» Directions:
Nothing in the data may be altered; copy it all exactly.
##############################
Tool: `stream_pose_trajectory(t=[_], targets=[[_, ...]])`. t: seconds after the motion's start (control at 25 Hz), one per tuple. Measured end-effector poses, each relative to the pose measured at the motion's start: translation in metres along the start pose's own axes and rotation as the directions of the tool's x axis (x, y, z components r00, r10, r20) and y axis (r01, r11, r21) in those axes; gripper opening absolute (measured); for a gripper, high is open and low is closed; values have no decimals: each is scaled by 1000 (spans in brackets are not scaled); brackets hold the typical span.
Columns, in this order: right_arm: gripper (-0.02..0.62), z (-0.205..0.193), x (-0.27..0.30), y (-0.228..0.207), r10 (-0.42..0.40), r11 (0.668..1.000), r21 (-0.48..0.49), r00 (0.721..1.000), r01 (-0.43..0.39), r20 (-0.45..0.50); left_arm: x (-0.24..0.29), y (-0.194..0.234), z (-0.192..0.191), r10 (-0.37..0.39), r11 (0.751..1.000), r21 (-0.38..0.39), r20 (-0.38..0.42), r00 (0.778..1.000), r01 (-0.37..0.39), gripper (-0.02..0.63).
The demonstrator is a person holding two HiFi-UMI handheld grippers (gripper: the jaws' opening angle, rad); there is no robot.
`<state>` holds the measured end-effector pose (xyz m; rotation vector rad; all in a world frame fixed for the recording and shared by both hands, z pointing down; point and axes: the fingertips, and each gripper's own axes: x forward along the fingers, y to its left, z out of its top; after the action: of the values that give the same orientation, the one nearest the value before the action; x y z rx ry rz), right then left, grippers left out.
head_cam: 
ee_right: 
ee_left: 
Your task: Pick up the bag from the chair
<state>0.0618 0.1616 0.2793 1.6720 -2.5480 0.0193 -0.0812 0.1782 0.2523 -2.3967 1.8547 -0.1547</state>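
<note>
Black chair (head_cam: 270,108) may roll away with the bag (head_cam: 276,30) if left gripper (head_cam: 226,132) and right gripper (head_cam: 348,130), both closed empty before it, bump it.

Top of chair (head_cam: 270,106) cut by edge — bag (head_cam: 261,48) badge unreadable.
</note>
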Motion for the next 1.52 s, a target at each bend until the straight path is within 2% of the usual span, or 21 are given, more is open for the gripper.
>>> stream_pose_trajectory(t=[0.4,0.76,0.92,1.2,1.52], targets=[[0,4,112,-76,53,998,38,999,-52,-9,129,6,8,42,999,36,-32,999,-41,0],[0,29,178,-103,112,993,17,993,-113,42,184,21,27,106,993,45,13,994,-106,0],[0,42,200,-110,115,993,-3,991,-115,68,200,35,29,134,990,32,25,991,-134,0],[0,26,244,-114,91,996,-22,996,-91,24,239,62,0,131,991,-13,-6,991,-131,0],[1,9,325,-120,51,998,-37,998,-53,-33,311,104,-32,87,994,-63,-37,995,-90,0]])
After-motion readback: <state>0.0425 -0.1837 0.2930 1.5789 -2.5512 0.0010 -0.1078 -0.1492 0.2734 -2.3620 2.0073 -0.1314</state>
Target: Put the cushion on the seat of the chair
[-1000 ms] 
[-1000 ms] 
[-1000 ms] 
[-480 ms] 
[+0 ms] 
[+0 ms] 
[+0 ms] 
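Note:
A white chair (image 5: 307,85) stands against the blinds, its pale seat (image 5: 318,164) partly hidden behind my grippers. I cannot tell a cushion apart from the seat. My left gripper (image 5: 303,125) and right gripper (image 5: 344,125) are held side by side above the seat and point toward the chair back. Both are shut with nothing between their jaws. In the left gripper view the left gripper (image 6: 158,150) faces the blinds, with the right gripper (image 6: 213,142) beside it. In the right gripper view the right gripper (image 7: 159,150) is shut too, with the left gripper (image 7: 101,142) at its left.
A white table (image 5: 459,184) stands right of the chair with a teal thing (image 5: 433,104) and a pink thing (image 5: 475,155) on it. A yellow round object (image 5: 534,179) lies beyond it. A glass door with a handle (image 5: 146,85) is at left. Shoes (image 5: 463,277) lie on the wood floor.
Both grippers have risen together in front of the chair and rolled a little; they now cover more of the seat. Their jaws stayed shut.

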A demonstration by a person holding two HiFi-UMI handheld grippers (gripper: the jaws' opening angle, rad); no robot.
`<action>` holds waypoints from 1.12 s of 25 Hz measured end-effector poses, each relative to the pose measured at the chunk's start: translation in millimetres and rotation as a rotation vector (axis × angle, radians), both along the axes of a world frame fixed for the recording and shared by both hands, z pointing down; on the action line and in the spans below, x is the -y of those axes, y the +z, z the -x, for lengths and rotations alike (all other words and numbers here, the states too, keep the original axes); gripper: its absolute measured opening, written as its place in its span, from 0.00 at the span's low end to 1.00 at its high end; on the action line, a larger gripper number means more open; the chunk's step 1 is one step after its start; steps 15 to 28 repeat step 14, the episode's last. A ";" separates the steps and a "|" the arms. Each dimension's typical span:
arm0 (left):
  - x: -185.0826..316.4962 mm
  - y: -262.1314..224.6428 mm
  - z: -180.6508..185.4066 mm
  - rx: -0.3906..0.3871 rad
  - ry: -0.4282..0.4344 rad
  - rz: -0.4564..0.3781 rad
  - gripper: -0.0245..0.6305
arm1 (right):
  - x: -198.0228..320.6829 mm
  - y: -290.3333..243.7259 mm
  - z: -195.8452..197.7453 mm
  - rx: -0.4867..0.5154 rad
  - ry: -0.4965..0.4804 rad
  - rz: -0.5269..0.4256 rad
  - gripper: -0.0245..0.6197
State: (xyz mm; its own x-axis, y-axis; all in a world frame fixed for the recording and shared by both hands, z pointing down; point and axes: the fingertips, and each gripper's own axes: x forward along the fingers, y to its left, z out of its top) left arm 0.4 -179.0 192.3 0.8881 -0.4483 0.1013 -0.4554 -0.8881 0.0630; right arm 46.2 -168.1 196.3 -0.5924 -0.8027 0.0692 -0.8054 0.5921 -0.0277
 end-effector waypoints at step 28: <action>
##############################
» Reply:
Tool: `stream_pose_trajectory(t=[_], targets=[[_, ...]])`. t: seconds after the motion's start (control at 25 Hz), one per tuple. Measured end-effector poses, each relative to the pose measured at the motion's start: translation in metres along the start pose's own axes and rotation as the directions of the tool's x axis (x, y, z components r00, r10, r20) and y axis (r01, r11, r21) in those axes; gripper opening absolute (measured); for a gripper, high is open and low is closed; values have no decimals: each is scaled by 1000 (spans in brackets are not scaled); brackets hold the typical span.
Columns, in this order: right_arm: gripper (-0.02..0.62), z (-0.205..0.193), x (-0.27..0.30), y (-0.228..0.207), r10 (-0.42..0.40), r11 (0.668..1.000), r21 (-0.48..0.49), r00 (0.721..1.000), r01 (-0.43..0.39), r20 (-0.45..0.50); left_arm: x (-0.24..0.29), y (-0.194..0.234), z (-0.192..0.191), r10 (-0.37..0.39), r11 (0.751..1.000), r21 (-0.38..0.39), r20 (-0.38..0.42), r00 (0.778..1.000), r01 (-0.37..0.39), gripper (-0.02..0.63).
The demonstrator is a person holding two HiFi-UMI handheld grippers (gripper: the jaws' opening angle, rad); there is no robot.
`<state>` holds the measured end-effector pose (xyz m; rotation vector rad; all in a world frame fixed for the recording and shared by both hands, z pointing down; point and axes: the fingertips, and each gripper's own axes: x forward along the fingers, y to its left, z out of its top; after the action: of the values that give the same orientation, the one nearest the value before the action; x y z rx ry rz), right then left, grippers left out.
head_cam: 
ee_right: 
ee_left: 
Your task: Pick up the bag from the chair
<state>0.0618 0.1616 0.2793 1.6720 -2.5480 0.0193 -0.0812 0.1782 0.2523 -2.3967 1.8547 -0.1547</state>
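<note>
Black chair (head_cam: 270,108) may roll away with the bag (head_cam: 276,30) if left gripper (head_cam: 226,132) and right gripper (head_cam: 348,130), both closed empty before it, bump it.

Top of chair (head_cam: 270,106) cut by edge — bag (head_cam: 261,48) badge unreadable.
</note>
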Motion for the next 1.52 s, a target at each bend until the straight path is within 2% of the usual span, or 21 are given, more is open for the gripper.
>>> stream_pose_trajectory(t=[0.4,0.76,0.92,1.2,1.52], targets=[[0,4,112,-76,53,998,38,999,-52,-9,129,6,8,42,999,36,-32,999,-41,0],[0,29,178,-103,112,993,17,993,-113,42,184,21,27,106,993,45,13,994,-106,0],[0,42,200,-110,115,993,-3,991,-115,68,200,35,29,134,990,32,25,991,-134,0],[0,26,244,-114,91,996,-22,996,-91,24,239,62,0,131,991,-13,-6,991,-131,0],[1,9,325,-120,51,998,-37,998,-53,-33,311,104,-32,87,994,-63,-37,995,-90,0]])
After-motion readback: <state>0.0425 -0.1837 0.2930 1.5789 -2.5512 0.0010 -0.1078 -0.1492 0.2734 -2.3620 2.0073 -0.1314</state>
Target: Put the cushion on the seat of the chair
[-1000 ms] 
[-1000 ms] 
[-1000 ms] 
[-480 ms] 
[+0 ms] 
[+0 ms] 
[+0 ms] 
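Note:
A white chair (image 5: 307,85) stands against the blinds, its pale seat (image 5: 318,164) partly hidden behind my grippers. I cannot tell a cushion apart from the seat. My left gripper (image 5: 303,125) and right gripper (image 5: 344,125) are held side by side above the seat and point toward the chair back. Both are shut with nothing between their jaws. In the left gripper view the left gripper (image 6: 158,150) faces the blinds, with the right gripper (image 6: 213,142) beside it. In the right gripper view the right gripper (image 7: 159,150) is shut too, with the left gripper (image 7: 101,142) at its left.
A white table (image 5: 459,184) stands right of the chair with a teal thing (image 5: 433,104) and a pink thing (image 5: 475,155) on it. A yellow round object (image 5: 534,179) lies beyond it. A glass door with a handle (image 5: 146,85) is at left. Shoes (image 5: 463,277) lie on the wood floor.
Both grippers have risen together in front of the chair and rolled a little; they now cover more of the seat. Their jaws stayed shut.
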
A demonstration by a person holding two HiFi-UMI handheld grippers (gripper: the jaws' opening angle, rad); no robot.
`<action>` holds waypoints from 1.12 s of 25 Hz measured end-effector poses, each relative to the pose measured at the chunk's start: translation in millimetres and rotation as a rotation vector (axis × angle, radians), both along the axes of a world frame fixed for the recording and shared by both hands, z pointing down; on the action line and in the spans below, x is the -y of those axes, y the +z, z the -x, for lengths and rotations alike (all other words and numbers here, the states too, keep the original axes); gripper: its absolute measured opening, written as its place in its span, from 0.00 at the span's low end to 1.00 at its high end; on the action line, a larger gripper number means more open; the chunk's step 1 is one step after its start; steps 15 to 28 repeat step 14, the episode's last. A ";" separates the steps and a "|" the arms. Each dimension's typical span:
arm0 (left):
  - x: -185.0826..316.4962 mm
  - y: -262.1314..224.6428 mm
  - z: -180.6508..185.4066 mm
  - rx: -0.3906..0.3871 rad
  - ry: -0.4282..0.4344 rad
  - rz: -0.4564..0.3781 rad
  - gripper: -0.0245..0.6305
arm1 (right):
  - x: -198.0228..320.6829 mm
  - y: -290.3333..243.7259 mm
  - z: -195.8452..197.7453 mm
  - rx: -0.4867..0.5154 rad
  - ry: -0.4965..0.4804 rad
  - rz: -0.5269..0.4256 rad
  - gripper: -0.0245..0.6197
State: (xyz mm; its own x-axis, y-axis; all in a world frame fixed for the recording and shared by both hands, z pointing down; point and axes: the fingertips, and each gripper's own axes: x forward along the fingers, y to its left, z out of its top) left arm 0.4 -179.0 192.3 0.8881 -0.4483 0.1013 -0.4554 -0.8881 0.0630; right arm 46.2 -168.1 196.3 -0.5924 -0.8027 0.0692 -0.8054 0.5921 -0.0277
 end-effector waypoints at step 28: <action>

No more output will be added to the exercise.